Quoi de commun entre Pauline Harmange, Mona Chollet et Julie en 12 chapitres ? Rien a priori, si ce n’est cette vieille antienne de l’amour hétérosexuel en plein échec chez la femme, booster de ventes de livres et de places de cinéma. Car sous ses airs de faux film d’apprentissage, contrairement à un Eva en août, bien plus digne en comparaison, Julie en 12 chapitres retrace l’histoire d’une femme dont les hésitations perpétuelles masquent à peine la véritable thématique du film : multiplier les partenaires sexuels jusqu’à trouver le bon.
Il y a quelque chose de l’adolescente dans le corps d’un adulte, chez Julie, état psychologique facilité par un milieu sociologique de type classe moyenne supérieure, où tout le monde travaille bien évidemment dans la culture : petit-ami photographe, puis petit-ami dessinateur de BD, Julie elle-même écrit des tribunes bien senties à l’ère me too, et travaille dans une librairie pour subvenir à ses besoins. On m’opposera qu’au comble de la pénibilité, l’élu finaliste de son coeur est serveur dans un café, métier rapidement balayé, parce qu’on ne sait pas quoi en dire et que, de toute façon, le sujet du film, c’est Julie. Ce serait oublié le décentrement intriguant opéré sur cet homme aux prises avec une influenceuse yoga caractérisée de façon si sexiste que le cinéma s’en souviendra pendant encore un petit moment. Pourquoi faire dire « mon ex est folle », si on peut montrer une folle caricaturale grâce à la complaisance des images ?

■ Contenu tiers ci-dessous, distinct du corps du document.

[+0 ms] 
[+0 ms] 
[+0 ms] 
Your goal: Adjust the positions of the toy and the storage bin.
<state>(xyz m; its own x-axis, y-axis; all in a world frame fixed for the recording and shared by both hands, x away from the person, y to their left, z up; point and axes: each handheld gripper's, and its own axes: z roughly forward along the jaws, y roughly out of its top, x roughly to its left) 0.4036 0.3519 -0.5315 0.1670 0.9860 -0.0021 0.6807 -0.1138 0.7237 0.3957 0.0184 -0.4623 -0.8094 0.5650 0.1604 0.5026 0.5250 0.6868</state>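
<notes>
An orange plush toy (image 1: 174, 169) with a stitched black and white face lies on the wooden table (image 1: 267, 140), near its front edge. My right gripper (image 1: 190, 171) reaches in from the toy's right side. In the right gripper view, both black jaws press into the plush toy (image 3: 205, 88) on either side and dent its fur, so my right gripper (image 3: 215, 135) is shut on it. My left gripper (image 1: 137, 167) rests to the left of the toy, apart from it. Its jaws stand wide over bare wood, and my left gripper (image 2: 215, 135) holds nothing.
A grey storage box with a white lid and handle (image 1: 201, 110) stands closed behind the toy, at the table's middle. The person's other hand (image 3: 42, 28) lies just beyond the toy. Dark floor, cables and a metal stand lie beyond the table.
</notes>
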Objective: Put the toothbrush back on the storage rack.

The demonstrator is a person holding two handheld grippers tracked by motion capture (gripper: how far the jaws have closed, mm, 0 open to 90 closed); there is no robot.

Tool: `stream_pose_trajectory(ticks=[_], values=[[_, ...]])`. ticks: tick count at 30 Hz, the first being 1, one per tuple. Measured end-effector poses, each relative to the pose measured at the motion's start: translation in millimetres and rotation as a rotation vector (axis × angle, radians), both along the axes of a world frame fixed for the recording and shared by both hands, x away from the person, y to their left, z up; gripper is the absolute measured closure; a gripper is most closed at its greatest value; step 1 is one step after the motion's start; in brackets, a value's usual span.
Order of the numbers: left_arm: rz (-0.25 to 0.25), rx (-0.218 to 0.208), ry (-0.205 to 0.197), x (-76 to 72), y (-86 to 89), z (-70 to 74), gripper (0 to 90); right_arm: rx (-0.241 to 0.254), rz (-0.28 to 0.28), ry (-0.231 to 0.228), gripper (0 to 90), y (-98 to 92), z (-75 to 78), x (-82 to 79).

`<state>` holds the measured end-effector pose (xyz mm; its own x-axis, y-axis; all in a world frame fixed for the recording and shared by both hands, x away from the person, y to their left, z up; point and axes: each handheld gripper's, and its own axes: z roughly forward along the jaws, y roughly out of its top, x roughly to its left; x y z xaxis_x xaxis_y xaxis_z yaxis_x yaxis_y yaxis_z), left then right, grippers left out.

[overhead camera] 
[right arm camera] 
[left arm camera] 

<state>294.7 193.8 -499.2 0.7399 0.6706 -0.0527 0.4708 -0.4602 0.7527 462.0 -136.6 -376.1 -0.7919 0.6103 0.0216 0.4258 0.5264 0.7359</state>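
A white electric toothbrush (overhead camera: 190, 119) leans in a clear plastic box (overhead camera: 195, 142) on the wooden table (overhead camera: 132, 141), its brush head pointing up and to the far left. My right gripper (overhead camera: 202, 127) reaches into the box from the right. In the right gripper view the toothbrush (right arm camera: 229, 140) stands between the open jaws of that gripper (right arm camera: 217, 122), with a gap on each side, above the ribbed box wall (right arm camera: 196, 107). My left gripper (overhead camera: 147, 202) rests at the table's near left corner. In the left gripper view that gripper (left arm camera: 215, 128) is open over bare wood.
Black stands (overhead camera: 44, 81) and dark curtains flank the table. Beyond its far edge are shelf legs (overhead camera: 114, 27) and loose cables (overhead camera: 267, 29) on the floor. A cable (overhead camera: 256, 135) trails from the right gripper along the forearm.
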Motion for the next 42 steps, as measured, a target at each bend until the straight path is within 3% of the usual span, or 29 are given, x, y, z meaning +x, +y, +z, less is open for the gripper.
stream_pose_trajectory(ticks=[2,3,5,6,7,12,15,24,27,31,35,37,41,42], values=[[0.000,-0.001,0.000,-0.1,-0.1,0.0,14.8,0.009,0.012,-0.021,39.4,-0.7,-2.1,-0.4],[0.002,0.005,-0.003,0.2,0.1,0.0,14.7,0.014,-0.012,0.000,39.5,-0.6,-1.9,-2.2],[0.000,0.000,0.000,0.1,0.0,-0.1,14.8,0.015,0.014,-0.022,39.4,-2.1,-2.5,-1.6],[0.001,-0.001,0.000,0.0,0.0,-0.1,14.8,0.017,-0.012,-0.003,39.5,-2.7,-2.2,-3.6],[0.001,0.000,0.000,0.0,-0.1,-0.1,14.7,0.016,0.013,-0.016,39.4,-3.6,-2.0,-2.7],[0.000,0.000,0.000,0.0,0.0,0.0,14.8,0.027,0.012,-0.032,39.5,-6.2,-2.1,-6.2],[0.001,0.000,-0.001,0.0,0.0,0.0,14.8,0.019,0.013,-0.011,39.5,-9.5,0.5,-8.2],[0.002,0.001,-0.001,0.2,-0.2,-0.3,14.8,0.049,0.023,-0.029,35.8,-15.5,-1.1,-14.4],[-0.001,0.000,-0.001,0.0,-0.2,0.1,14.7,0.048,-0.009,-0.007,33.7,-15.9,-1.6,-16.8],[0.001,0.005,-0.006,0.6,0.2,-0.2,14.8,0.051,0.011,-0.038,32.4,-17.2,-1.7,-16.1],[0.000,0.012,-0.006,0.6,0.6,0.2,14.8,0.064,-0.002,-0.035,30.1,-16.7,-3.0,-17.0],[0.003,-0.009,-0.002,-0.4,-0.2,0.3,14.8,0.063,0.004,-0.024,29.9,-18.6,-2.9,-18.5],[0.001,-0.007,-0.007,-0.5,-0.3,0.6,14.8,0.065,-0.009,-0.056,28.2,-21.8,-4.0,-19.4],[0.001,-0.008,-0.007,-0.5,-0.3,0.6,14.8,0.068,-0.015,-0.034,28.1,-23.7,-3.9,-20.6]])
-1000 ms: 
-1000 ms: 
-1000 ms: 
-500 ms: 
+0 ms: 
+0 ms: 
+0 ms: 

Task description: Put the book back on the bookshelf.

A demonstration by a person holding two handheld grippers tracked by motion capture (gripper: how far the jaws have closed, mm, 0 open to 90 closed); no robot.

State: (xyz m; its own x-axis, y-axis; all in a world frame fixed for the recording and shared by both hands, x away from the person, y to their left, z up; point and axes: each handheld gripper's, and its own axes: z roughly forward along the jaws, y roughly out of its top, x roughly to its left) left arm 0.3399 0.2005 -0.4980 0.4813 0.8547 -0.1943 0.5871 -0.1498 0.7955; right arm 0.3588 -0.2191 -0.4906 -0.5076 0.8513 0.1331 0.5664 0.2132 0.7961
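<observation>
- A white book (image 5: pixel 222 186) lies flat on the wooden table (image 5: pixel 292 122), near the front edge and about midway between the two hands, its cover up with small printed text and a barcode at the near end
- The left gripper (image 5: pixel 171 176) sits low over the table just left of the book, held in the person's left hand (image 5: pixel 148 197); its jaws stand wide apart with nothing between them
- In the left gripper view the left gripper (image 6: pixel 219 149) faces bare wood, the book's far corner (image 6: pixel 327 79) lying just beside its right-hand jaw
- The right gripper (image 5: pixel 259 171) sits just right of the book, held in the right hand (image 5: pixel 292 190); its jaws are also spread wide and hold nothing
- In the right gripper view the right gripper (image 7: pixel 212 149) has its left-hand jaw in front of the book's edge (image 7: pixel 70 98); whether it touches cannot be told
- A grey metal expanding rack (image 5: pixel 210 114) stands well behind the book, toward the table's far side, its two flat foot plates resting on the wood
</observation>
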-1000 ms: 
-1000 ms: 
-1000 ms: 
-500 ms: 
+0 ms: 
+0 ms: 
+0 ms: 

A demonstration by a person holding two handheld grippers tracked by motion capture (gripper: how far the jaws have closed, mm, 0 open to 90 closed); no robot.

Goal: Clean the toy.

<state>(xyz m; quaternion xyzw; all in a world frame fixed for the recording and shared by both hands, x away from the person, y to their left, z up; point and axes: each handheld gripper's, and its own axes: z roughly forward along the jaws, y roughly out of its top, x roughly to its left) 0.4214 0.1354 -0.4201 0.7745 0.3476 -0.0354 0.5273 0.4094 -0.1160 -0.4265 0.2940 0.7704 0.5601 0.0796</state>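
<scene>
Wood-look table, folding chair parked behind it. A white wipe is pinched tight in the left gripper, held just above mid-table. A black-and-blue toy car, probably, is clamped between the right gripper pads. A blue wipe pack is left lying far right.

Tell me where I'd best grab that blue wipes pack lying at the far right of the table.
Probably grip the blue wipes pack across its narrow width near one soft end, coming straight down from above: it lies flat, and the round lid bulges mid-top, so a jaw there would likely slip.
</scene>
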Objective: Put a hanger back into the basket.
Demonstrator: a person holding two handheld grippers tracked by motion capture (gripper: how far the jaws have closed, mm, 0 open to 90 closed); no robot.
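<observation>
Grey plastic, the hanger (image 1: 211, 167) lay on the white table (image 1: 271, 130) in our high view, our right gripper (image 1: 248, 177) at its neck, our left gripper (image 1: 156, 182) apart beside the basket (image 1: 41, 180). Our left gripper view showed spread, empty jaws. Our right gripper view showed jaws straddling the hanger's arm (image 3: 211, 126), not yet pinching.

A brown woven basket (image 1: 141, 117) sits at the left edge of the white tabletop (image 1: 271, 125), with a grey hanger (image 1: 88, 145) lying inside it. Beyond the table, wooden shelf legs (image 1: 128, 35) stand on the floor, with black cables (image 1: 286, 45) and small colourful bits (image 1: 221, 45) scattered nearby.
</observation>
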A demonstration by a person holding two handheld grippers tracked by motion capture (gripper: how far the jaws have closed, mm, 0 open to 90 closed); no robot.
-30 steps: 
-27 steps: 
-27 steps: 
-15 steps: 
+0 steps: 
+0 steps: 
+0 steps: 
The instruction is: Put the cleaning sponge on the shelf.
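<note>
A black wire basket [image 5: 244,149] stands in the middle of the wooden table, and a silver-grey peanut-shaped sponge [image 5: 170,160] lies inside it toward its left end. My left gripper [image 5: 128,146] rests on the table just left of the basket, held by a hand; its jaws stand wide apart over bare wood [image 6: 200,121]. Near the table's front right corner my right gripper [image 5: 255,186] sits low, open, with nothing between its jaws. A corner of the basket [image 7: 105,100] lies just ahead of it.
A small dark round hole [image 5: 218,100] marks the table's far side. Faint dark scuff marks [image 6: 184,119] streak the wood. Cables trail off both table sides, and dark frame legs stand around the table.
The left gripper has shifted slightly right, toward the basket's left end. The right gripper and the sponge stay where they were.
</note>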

Cette société téléramesque serait désopilante si on pouvait en rire, mais il faut dire que Trier est si sincère dans ses intentions qu’il ne nous laisse jamais vraiment le choix de le faire. Julie n’a rien fait, rien accompli, mais tous ses compagnons la trouvent géniale. Encouragement ou cécité ? Selon qu’on se trouve dans la même situation que Julie elle-même ou pas, on penche d’un côté ou de l’autre. Femme hétérolambda coincée dans sa condition monogame, Julie désire l’ailleurs, dans une version 2021 pâlichonne de Bovary. Elle pourrait, toute scandinave qu’elle est, opter pour la relation libre. Le polyamour. La multiplication des partenaires assumée, en toute conscience, comme le faisait Catherine Tramell en son temps. On pourrait écrire une Julie qui surprend, au lieu d’une hypocrisie vaguement edgy la conduisant à uriner devant celui qui deviendra de toute façon le prochain copain sur la liste.
Alors, quoi ? Tout le monde est beau, mais Julie, quand même, elle déconne. Et comme elle ne file pas droit, l’histoire ne peut la rendre heureuse. Elle termine douloureusement, avec le fameux karma qui a décidément le dos bien rond : ex qui a un cancer du pancréas, au teint jaune crayeux, petit-ami qui ne veut pas d’enfants soi-disant, mais qui en réalité n’en voulait ni avec l’ex la folle ni avec elle, géniale-mais-pas-assez, emmenant Julie à terminer seule, sans bébé, et avec par-dessus le marché une coupe au carré lui donnant dix ans de plus sur la tronche. Plus punitif, tu meurs, mais on va sûrement trouver ça beau, après avoir découpé la séquence poétique du film pour la tweeter afin qu’elle vive le même destin qu’un autre voisin scandinave, Drunk.
Qu’en retirer de tout ceci ? Que Julie a raté l’homme de sa vie, et qu’il est en quelque sorte décédé à cause d’elle. Que l’homme, qui l’a bassinée pendant des années pour avoir un gosse alors qu’elle n’était pas prête, chantre des on ne peut plus rien dire était en fait le bon, qu’elle s’en est rendue compte trop tard. Sacrée épopée. Espérons que le genre ne fasse pas florès à l’avenir, même si on est en droit de craindre le contraire.